> EXERCISE DESCRIPTION
Within the material below, filter for lines that hold the word "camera".

------

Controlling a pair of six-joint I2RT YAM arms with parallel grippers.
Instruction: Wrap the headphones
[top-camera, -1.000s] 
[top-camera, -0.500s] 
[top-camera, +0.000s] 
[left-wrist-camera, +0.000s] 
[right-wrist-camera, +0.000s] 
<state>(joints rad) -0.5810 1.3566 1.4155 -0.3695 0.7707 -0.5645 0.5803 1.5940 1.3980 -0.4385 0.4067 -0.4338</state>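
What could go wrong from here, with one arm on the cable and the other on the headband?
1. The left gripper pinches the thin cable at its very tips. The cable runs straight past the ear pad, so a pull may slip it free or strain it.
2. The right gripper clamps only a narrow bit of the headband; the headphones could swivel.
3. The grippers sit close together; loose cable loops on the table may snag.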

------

> OUTPUT BELOW
[top-camera, -1.000s] 
[top-camera, -0.500s] 
[top-camera, +0.000s] 
[left-wrist-camera, +0.000s] 
[right-wrist-camera, +0.000s] 

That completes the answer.